Notably, the negative correlations between vitamin D levels and obesity were demonstrated only in participants aged 45–64 years but not in those aged 18–44 years or ≥ 65 years. Limited studies with inconsistent results have explored this relationship according to age. Similarly, an obesity study conducted with 6671 males and females aged between 45 and 65 years showed that visceral adipose tissue (assessed by MRI) was inversely related to 25(OH)D concentrations in both sexes [34]. A study of women in young and middle adulthood (25–60 years) also found BMI to be negatively associated with 25OHD levels [40]. In contrast, another recent study including 380 Malay adults found that 25(OH)D deficiency (< 20 ng/mL) and BMI status were independently associated in younger females [11]. In a Swedish study, among female anorexia nervosa subjects (20–36 years), vitamin D parameters were correlated with BMI [41]. Moreover, Ana Rita Sousa-Santos et al. found that indicators of obesity, such as BMI, WC, BRI and ABSI, were associated with lower 25(OH)D serum concentrations in participants 65 years or older [13]. In a randomized, placebo-controlled study, BMI was negatively associated with the change in 25(OH)D levels following 25(OH)D supplementation in older adults (\(\ge\) 64 years) but not in younger adults (20–40 years) [42]. These inconsistent findings may have resulted from differences in age, sex, race, diet, and skin pigmentation in the various study populations.
The negative correlation of low vitamin D status with obesity might have been caused by multiple possible mechanisms.
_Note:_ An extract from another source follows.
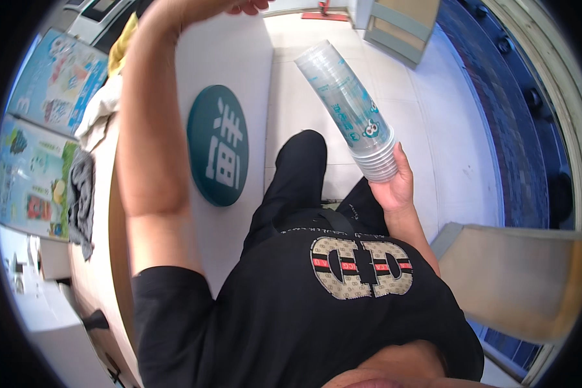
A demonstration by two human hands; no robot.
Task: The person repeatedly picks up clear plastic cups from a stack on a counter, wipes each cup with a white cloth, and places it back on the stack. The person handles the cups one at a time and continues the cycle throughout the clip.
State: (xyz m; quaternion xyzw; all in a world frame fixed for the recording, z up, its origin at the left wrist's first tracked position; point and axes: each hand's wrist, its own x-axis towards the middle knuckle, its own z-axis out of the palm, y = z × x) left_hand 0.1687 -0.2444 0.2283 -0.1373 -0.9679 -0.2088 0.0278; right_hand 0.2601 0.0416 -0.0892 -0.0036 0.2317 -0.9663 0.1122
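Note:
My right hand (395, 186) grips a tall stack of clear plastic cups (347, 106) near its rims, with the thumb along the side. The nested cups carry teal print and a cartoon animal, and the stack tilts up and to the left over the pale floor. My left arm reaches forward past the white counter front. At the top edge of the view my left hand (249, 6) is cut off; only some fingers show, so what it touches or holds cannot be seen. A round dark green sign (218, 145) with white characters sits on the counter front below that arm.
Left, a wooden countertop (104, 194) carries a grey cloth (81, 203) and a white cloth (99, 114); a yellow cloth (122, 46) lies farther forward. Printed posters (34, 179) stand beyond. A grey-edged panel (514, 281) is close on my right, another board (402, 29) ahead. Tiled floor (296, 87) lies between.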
First, because vitamin D is fat soluble, a larger amount of vitamin D could be sequestered by adipose tissue in a stored form and volumetrically diluted by the large fat mass in obese individuals [35]. Second, experimental studies have revealed that vitamin D deficiency could promote greater adiposity by increasing parathyroid hormone, which may stimulate calcium influx into adipocytes and enhance adipogenesis [33]. Moreover, the expression of vitamin D-dependent receptors is decreased in obese individuals, and these receptors are involved in vitamin D metabolism [43]. Third, vitamin D-related gene variants have been associated with obesity in some studies [44]. In addition, some clinical investigations have suggested that improvements in 25(OH)D levels could help weight control [45, 46].
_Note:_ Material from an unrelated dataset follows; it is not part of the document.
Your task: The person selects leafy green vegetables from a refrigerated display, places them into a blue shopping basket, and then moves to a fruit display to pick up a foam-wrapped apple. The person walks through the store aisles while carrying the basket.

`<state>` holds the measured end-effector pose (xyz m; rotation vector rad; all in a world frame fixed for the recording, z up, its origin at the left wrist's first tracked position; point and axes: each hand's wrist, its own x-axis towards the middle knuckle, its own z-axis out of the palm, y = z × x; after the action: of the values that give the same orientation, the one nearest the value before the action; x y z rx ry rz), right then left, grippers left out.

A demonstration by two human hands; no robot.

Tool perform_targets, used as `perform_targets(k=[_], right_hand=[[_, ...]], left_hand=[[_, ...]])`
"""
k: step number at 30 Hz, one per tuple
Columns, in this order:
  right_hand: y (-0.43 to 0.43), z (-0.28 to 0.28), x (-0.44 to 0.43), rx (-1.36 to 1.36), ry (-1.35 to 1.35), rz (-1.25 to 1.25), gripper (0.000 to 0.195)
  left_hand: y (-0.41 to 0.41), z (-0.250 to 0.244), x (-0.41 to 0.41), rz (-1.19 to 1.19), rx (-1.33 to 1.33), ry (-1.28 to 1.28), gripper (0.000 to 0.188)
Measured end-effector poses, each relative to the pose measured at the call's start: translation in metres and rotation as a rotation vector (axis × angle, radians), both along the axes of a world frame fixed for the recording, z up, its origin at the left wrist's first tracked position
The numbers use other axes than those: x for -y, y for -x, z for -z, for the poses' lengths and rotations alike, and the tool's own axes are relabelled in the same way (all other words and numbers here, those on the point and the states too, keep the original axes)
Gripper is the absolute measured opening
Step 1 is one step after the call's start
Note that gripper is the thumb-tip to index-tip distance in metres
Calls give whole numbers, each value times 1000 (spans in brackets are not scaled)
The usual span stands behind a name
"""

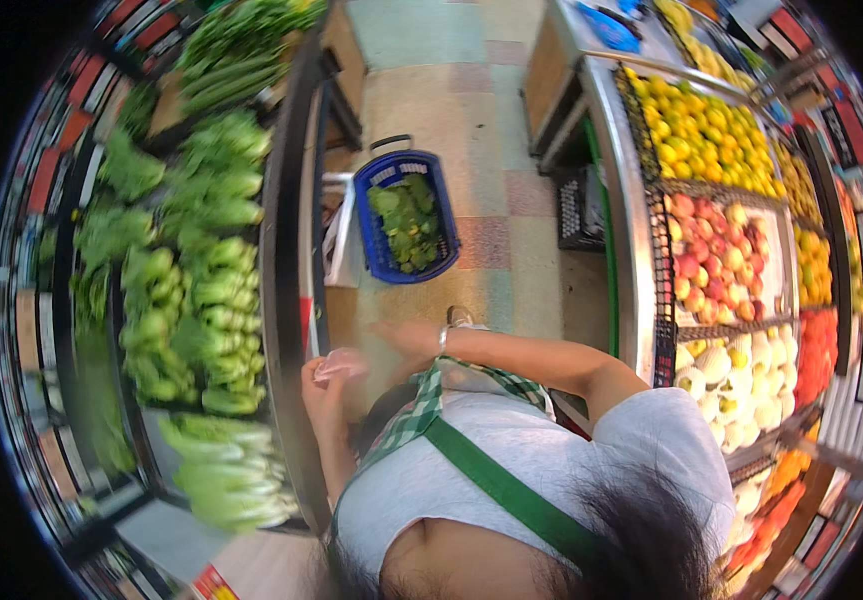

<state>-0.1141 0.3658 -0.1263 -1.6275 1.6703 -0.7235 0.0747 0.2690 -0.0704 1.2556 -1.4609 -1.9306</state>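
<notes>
My left hand (325, 394) is at the edge of the vegetable stand, its fingers around a small crumpled pink item (343, 365). Blur hides whether that item is cloth or thin plastic. My right hand (410, 341), below a silver-coloured bracelet (443, 340), reaches across in front of my body. It is blurred, with thumb and fingers apart and nothing seen in it. Beyond my hands, a blue plastic shopping basket (446, 225) with a black handle (391, 140) stands on the floor, holding leafy greens (409, 221).
Bok choy (229, 322), napa cabbage (229, 472) and other leafy greens fill the stand (281, 300) on my left. On my right, a metal-edged stand (630, 247) bears yellow-green citrus (701, 135), red-yellow apples or similar fruit (720, 255) and net-wrapped pale fruit (739, 375). A black crate (577, 214) sits underneath.
</notes>
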Motion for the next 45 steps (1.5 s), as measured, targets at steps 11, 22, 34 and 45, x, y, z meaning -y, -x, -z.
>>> perform_targets(k=[11, 22, 34, 45], right_hand=[[99, -23, -33, 131, -309, 496, 69], [137, -15, -67, 614, -93, 1259, 53], [276, -27, -91, 468, -325, 1609, 49], [551, -51, -57, -391, -358, 1228, 65]], left_hand=[[186, 11, 5, 737, 215, 320, 34], [268, 4, 56, 972, -91, 307, 40], [256, 51, 188, 641, -27, 175, 19], [407, 17, 146, 465, -71, 111, 17]])
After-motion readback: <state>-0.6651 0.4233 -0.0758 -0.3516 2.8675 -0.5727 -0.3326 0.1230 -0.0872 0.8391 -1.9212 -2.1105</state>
There are some limitations to the current study that must be considered. First, this was a cross-sectional study; therefore, the possibility of reverse causation should not be excluded. Second, these results may not be readily generalized to other races or age groups since our sample represented southern Chinese adults engaged in mostly indoor-based occupations. Third, although most young people in China do not supplement 25(OH)D, we did not obtain data on subjects’ sun exposure levels or vitamin D intake from the diet. Finally, participants’ body fat percentage by body composition analysis, or abdominal subcutaneous adipose tissue and visceral adipose tissue by MRI or CT were not estimated in this study; such measurements can be used to explore the specific contribution of different fat deposits.
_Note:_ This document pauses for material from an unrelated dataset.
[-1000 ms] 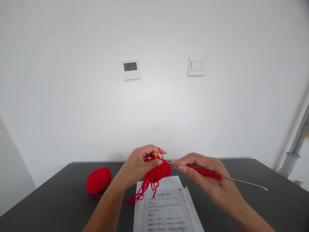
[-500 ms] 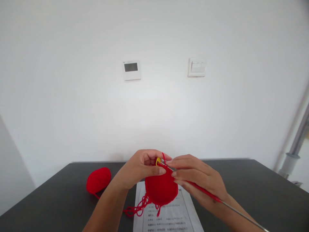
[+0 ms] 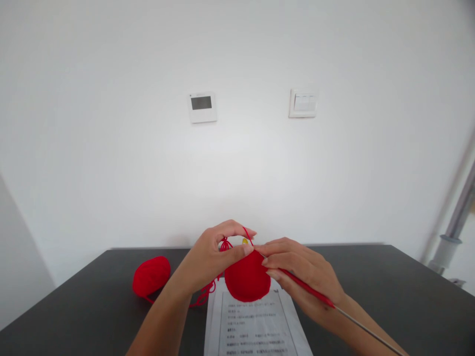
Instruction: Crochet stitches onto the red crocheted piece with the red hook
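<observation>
Centrally, the red crocheted piece (image 3: 248,278) — rounded, soft-looking — hangs above the printed paper (image 3: 256,329), its top edge pinched between the left hand's (image 3: 213,254) fingers. Right beside it, the right hand's (image 3: 306,272) fingers clamp the slim, red-handled metal hook (image 3: 309,290); the small print is unreadable.

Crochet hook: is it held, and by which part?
Yes, the right hand holds the crochet hook by its red handle, fingertips near the metal tip.
</observation>
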The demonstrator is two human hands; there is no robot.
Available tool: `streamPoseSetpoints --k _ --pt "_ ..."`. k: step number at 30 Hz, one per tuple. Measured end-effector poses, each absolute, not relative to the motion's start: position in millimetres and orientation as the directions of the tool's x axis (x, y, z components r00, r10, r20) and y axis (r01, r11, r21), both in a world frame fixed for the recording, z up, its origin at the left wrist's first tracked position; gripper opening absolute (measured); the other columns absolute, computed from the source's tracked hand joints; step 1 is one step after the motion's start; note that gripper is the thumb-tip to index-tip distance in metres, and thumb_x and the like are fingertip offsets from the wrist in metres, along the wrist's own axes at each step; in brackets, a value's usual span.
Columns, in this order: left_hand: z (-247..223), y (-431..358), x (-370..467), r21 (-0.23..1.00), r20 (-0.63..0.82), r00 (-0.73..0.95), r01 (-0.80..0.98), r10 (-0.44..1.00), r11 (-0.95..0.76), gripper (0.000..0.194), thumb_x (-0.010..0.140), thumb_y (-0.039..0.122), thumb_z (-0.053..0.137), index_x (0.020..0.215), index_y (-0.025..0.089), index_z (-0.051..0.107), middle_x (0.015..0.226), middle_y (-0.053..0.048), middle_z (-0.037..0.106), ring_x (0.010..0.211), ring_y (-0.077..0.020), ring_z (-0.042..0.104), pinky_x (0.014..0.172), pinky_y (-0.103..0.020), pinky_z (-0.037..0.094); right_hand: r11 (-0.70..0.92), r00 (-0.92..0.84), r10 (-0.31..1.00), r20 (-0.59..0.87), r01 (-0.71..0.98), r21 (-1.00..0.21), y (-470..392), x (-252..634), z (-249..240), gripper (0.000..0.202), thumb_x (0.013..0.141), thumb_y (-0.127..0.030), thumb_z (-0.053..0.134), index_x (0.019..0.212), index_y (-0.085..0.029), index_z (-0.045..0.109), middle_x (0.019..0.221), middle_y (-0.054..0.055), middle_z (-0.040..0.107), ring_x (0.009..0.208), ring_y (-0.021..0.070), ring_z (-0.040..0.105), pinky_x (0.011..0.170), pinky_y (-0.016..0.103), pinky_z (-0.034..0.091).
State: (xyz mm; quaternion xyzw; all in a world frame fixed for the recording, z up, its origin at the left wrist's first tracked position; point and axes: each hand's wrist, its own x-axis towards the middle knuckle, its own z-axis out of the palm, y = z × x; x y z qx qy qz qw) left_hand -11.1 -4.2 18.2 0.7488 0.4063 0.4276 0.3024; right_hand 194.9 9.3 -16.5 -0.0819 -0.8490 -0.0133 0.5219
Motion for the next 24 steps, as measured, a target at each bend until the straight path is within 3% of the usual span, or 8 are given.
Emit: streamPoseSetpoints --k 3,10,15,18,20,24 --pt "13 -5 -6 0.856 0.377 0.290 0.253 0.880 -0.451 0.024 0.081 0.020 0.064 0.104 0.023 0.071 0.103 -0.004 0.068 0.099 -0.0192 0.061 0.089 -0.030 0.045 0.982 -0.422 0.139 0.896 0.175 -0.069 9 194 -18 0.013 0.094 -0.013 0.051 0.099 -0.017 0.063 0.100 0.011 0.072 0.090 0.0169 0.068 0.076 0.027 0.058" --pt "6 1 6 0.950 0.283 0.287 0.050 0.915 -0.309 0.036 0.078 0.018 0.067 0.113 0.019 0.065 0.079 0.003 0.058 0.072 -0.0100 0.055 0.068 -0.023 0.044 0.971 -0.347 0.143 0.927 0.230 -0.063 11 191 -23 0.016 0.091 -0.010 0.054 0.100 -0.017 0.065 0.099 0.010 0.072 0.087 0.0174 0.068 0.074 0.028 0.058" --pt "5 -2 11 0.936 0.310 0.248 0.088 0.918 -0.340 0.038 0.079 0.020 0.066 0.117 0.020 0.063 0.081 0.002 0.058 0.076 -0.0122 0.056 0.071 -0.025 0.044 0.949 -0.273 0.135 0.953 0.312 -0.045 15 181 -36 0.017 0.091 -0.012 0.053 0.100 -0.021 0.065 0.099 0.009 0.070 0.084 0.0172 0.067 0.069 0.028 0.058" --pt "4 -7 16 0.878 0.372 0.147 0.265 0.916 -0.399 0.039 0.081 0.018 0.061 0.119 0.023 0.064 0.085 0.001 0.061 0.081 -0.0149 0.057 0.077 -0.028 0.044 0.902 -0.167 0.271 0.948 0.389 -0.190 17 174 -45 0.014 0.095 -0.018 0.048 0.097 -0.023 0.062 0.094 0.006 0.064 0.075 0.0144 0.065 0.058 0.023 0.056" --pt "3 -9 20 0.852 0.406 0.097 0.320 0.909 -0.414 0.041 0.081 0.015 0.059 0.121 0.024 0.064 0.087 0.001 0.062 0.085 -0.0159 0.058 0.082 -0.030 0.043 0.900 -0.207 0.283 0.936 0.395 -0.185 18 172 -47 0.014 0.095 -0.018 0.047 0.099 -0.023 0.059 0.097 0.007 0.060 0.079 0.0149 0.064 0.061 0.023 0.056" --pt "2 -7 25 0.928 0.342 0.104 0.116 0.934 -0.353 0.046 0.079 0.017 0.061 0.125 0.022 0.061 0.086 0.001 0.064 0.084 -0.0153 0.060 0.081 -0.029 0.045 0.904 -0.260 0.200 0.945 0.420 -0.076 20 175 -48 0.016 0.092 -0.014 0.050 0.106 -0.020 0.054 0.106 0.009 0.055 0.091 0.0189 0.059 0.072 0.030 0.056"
In contrast, important strengths of our study include the large study population and the availability of both traditional and novel anthropometric indices. This enabled us to investigate the individual contributions of the different fat deposits to the relationship with 25(OH)D concentrations. To our knowledge, this is one of the few studies among Asian participants to address the association between serum vitamin D status and risk of obesity. This study revealed that the association differed by gender and age. In addition, a large amount of data was available for our study cohort, which allowed for the adjustment of potential confounding factors.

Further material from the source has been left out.